Wednesday, December 09, 2009

784 - He Still Is Enough

As I am awaken by new sights and sounds this morning I am still reminded that even though life was changed, especially my daddy's yesterday around 11am, my God has not! My Lord and Jesus can not and will not fail us.
I did not sleep well in this ICU waiting room, but for now and as long as it takes that will be fine! I am excited to go in a see dad this morning and begin to encourage him through another day.

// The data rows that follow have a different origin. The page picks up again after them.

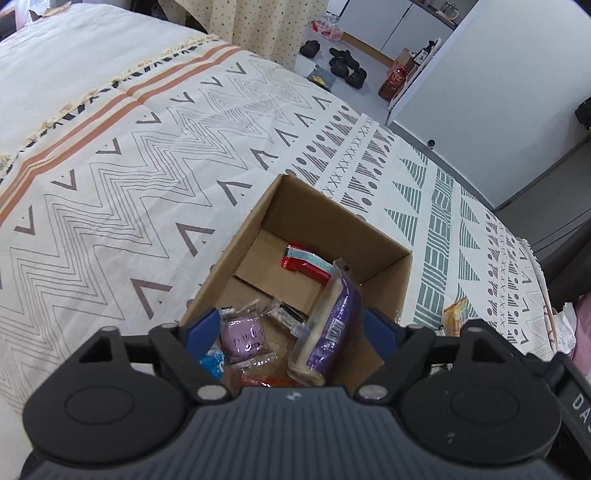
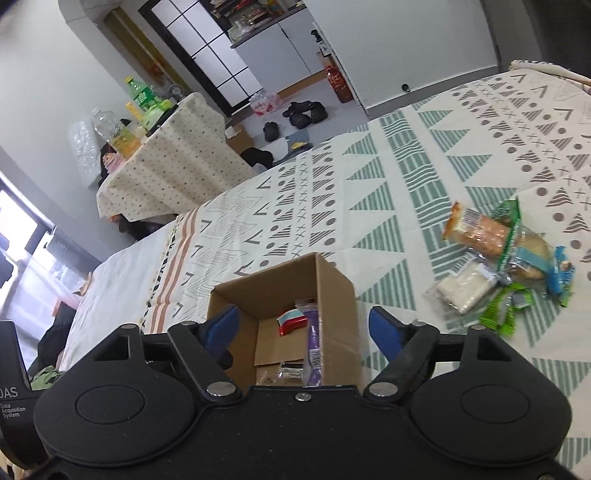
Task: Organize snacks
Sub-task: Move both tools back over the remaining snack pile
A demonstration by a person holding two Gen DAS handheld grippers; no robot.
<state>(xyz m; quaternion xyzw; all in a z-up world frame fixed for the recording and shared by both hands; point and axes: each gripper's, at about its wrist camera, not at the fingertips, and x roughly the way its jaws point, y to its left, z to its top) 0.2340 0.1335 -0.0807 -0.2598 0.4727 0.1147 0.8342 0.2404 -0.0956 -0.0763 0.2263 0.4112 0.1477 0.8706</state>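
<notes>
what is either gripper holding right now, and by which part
Nothing is held. The left gripper and the right gripper are both open above the cardboard box.

A cream bedspread with grey zigzags, green triangles and orange stripes point(image 1: 155, 155) covers the bed. Beyond it, a grey floor point(image 2: 325, 122) holds black shoes point(image 1: 345, 64), beside white cabinets point(image 1: 391, 22), a dark-framed glass door point(image 2: 210, 48) and a dotted cream tablecloth point(image 2: 173, 162).
</notes>
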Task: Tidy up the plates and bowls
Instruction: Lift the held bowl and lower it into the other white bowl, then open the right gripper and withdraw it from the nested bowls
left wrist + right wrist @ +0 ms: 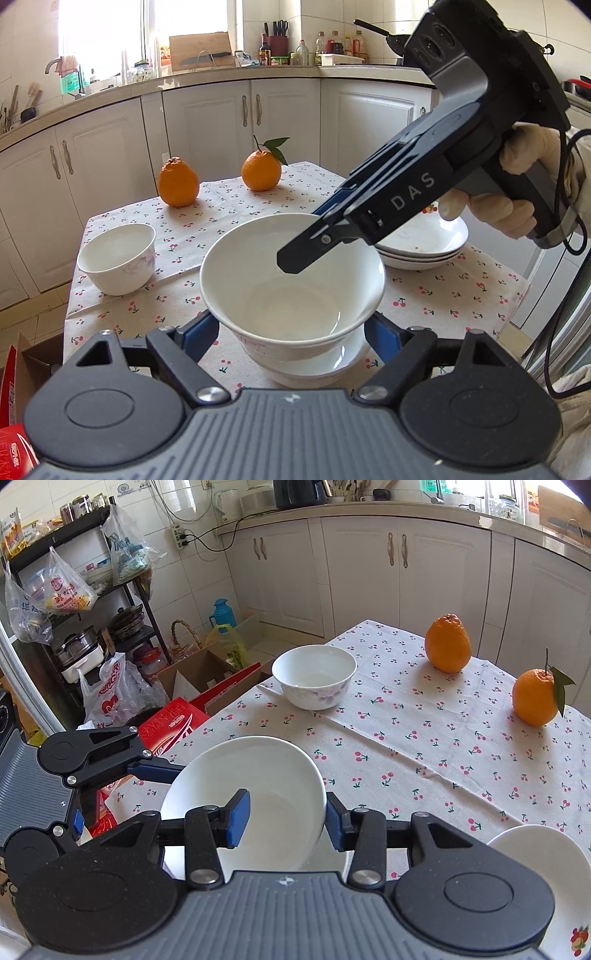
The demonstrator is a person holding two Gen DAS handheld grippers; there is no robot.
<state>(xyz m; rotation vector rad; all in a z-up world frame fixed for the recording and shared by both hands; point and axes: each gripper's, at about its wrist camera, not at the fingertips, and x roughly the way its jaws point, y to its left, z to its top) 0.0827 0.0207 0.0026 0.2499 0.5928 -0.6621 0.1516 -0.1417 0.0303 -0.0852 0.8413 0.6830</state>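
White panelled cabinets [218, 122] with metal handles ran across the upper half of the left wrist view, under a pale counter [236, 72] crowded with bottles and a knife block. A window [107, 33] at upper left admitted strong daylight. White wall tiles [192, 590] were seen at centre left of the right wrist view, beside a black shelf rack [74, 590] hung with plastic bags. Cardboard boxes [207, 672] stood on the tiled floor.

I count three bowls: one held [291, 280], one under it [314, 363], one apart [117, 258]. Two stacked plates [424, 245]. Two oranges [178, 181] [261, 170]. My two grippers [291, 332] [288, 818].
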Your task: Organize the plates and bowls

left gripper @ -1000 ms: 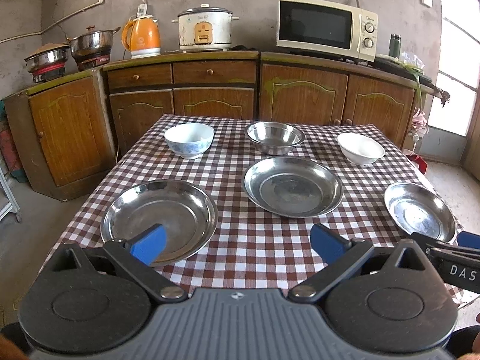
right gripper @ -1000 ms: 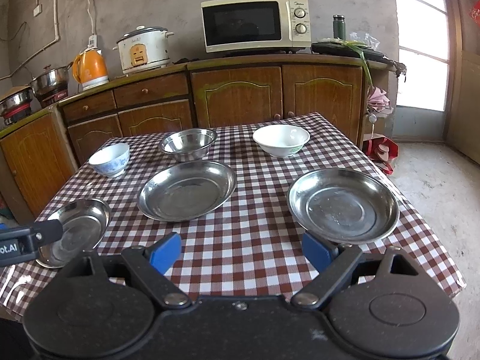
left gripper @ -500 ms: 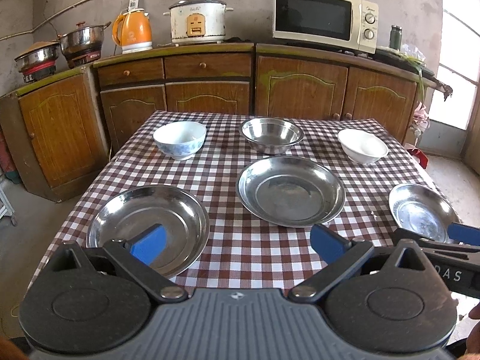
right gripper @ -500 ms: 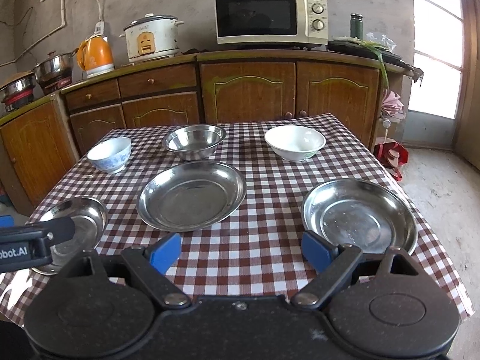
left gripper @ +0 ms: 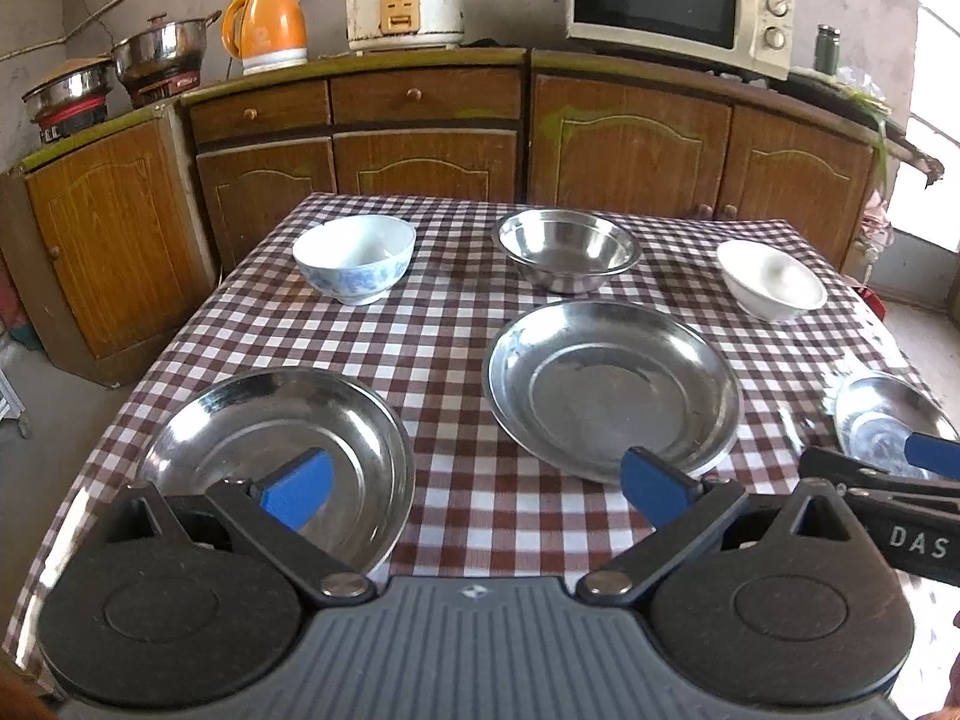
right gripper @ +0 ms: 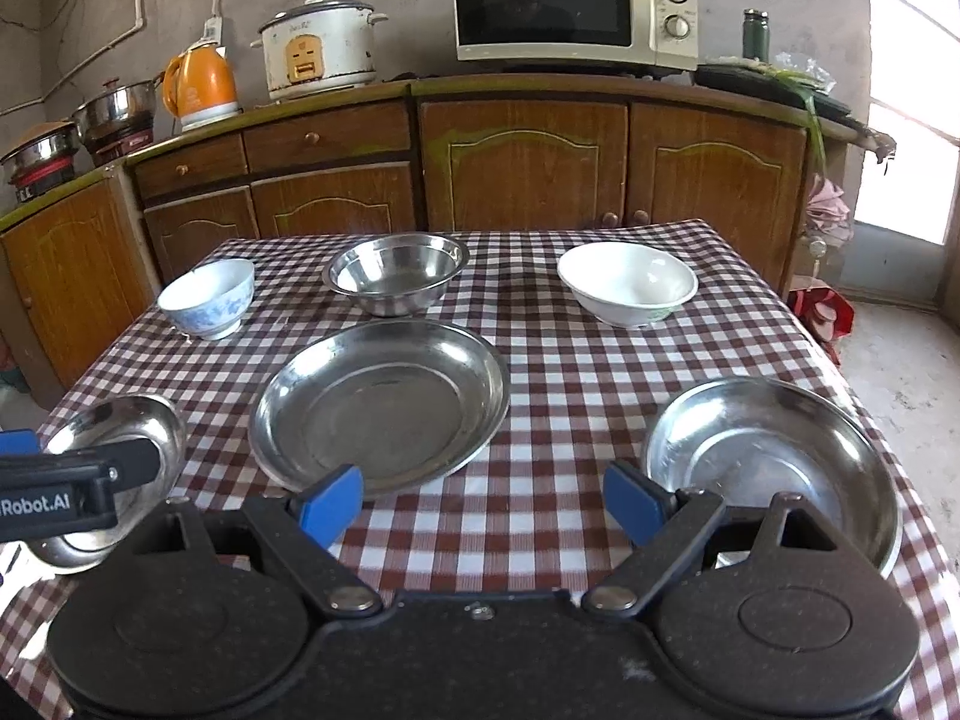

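Both grippers hover with jaws spread wide and empty: left gripper (left gripper: 474, 483) above the left steel plate (left gripper: 276, 444) at the bench's near-left corner, right gripper (right gripper: 480, 504) beside the right steel plate (right gripper: 774, 462) at the near-right corner. Center plate (right gripper: 378, 402) lies mid-bench; three bowls line the far edge. Risk: thin, slick rims may slip from the pads, and the near plates could slide off the edge.

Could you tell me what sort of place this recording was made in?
Most likely a modest home kitchen: a microwave, rice cooker and orange kettle stand on wooden cabinets, behind a table with a checked cloth.
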`<act>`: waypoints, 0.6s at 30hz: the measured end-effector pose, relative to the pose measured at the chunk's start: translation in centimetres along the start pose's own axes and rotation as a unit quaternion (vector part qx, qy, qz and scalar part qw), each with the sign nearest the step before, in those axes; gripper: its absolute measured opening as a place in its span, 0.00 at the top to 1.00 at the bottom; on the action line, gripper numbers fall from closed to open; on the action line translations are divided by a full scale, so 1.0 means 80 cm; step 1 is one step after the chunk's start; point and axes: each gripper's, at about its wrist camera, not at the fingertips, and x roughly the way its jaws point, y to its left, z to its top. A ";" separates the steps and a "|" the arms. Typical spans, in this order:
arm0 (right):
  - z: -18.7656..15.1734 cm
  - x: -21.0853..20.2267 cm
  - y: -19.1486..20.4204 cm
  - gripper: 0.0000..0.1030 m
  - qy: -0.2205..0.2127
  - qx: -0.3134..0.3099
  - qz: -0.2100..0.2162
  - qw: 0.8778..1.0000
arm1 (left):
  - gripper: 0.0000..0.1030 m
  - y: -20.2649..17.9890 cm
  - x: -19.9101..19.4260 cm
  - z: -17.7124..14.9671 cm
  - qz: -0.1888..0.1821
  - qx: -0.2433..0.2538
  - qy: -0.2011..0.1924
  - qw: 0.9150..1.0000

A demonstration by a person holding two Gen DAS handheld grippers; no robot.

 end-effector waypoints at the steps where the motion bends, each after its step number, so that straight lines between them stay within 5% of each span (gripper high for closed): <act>1: 0.004 0.009 -0.001 0.00 0.002 -0.003 0.001 1.000 | 0.00 0.001 0.008 0.003 0.002 -0.003 0.003 1.000; 18: 0.038 0.165 -0.018 0.01 0.049 -0.016 0.006 0.999 | 0.06 0.009 0.149 0.039 0.011 -0.005 0.044 0.999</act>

He will be even better this morning I do believe!

Ps. 121 I lift up my eyes to the hills—
where does my help come from?

2 My help comes from the LORD,
the Maker of heaven and earth.

3 He will not let your foot slip—
he who watches over you will not slumber;

4 indeed, he who watches over Israel
will neither slumber nor sleep.

5 The LORD watches over you—
the LORD is your shade at your right hand;

6 the sun will not harm you by day,
nor the moon by night.

7 The LORD will keep you from all harm—
he will watch over your life;

8 the LORD will watch over your coming and going
both now and forevermore.

Do I know Ps. 121 to be true - oh yes I do! I do know it to be true, but in a whole new way as of yesterday. My daddy has had a stroke or brain bleed as I am learning. This makes no sense to me as he truly is the most in shape and healthy man I know. This is not just a proud daughter speaking, this is the truth!

Dad can not move his left side and has trouble speaking clearly, but I know it could be so much worse. My brother asked him what his first car was and he answered with no trouble. I think my brother and I put him through a more strenuous test than the doctor. As far as I am concerned we can start physical therapy tomorrow. ha!

What does all this mean? I wonder myself. Mom has recently had shoulder surgery and cant help move dad for a number of weeks. This is another time I find it a privilege to not be working at a real job so that I can be of service to my family. What an honor.

I will hold tightly to these scriptures above that came to my mind first thing this morning as I was a waken by the new sights of hospital waiting room, the new smell of sterilization, and the new sounds of terrible snore(ers) and constant alarms of code red, blue, and all the colors of the rainbow that now send me into a panic!

But I do know that nothing has changed with my Lord. He is the same yesterday, today, and even tomorrow. I know He will not let my daddy stumble and is watching over his coming and going. I know that when I don't understand and cannot grasp this new path we are embarking on I can lift my eyes to the hills from where my Help comes, the maker of the heavens and earth! My help comes from the Lord and this is all I know to be true for today!! It is enough because He is!

I love you daddy, I love you Father!


4 comments:

Norma Bowers said...

Leigh, I will be praying for you and your precious daddy. My mother had a stroke over 13 years ago and at that point in time it was a true privilege to help with her even with little ones running around. God taught me so many wonderful things during that time but especially how He always knows what is best and only allows what has sifted through His hands into our lives. I love you and hope that things go well today!

Unknown said...

Just want you to know I am praying for you and your sweet daddy.

Sheryl

Sarah Martin said...

Praying for you all friend! Thanks for the inspiration in light of your trial-thats a sure sign of Bold Faith!

ml4estsmommy said...

My family's prayers are with you and your family. May the Lord be your portion for this day!